**To do**
Start with the first line of the material. Repeat each line exactly through the one that contains "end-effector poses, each".

**Source data**
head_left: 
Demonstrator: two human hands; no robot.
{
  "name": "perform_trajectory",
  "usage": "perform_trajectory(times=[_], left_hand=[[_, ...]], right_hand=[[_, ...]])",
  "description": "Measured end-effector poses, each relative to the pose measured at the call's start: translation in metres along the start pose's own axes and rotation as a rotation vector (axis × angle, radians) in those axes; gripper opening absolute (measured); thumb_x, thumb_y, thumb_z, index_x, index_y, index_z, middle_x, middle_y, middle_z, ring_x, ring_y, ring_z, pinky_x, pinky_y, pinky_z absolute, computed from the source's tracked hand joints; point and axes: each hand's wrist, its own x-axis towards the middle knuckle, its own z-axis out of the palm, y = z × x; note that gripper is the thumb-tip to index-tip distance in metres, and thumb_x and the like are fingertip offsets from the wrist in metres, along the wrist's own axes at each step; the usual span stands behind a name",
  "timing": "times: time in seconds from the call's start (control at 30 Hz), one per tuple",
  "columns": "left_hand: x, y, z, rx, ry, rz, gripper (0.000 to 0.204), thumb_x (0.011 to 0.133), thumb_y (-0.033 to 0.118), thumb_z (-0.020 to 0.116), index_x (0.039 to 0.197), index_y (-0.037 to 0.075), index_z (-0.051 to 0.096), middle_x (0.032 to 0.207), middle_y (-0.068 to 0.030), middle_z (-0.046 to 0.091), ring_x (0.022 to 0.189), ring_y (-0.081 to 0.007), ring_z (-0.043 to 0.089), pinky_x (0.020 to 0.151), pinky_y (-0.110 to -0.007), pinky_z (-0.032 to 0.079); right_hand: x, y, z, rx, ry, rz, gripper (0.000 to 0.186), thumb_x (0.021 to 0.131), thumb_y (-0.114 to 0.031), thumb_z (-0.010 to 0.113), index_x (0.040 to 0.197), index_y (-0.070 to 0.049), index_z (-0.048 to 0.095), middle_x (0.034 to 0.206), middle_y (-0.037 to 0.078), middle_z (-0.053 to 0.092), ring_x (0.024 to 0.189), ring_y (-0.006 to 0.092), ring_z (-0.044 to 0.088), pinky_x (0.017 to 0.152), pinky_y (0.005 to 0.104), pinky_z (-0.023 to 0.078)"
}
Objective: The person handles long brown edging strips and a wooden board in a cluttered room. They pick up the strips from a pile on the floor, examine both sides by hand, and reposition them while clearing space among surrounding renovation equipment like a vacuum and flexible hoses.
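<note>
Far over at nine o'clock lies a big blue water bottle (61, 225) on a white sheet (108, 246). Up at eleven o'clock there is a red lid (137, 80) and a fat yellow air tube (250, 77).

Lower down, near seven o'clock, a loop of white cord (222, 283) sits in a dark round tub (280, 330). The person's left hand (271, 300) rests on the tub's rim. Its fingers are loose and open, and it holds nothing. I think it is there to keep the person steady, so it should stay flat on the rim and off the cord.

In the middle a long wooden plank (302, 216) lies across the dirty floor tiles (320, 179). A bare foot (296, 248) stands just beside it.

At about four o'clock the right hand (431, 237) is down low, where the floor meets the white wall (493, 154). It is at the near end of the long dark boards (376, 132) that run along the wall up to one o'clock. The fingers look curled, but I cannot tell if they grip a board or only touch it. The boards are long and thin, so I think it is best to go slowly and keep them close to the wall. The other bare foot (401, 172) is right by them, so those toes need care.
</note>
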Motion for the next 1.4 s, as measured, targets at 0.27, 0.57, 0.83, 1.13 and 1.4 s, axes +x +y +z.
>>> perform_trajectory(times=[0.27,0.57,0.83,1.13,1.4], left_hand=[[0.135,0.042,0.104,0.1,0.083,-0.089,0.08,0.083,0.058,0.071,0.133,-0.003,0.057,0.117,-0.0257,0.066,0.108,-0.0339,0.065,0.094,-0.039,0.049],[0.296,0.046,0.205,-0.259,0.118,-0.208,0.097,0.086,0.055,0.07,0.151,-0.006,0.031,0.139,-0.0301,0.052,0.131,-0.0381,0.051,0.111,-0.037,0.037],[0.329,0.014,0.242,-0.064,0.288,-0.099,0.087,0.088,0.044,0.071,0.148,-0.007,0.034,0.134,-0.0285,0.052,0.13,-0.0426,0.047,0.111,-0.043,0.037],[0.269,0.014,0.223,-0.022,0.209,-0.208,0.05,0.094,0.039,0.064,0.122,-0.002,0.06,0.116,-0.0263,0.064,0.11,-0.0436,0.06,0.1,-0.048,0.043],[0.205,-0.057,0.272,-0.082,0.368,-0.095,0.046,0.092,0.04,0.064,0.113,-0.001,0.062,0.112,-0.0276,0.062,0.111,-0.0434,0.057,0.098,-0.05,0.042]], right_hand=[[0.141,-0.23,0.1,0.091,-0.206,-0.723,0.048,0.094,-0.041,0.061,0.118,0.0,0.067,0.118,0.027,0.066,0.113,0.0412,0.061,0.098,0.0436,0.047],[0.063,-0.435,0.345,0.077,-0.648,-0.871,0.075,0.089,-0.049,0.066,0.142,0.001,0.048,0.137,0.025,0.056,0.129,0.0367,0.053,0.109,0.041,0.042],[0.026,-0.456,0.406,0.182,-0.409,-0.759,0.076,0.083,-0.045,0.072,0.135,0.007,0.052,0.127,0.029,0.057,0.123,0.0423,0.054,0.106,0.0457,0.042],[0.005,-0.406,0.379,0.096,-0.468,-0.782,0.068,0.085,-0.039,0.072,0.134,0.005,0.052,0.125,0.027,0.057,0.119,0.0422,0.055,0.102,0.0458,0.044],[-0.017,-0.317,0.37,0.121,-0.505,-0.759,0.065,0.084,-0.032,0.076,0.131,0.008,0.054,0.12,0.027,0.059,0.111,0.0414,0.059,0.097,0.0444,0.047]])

**Expected answer**
head_left: 
Demonstrator: two human hands; no robot.
{
  "name": "perform_trajectory",
  "usage": "perform_trajectory(times=[_], left_hand=[[_, ...]], right_hand=[[_, ...]])",
  "description": "Measured end-effector poses, each relative to the pose measured at the call's start: translation in metres along the start pose's own axes and rotation as a rotation vector (axis × angle, radians) in those axes; gripper opening absolute (measured); thumb_x, thumb_y, thumb_z, index_x, index_y, index_z, middle_x, middle_y, middle_z, ring_x, ring_y, ring_z, pinky_x, pinky_y, pinky_z absolute, computed from the source's tracked hand joints; point and axes: each hand's wrist, its own x-axis towards the middle knuckle, its own z-axis out of the palm, y = z × x; note that gripper is the thumb-tip to index-tip distance in metres, and thumb_x and the like are fingertip offsets from the wrist in metres, along the wrist's own axes at each step; the usual span stands behind a name",

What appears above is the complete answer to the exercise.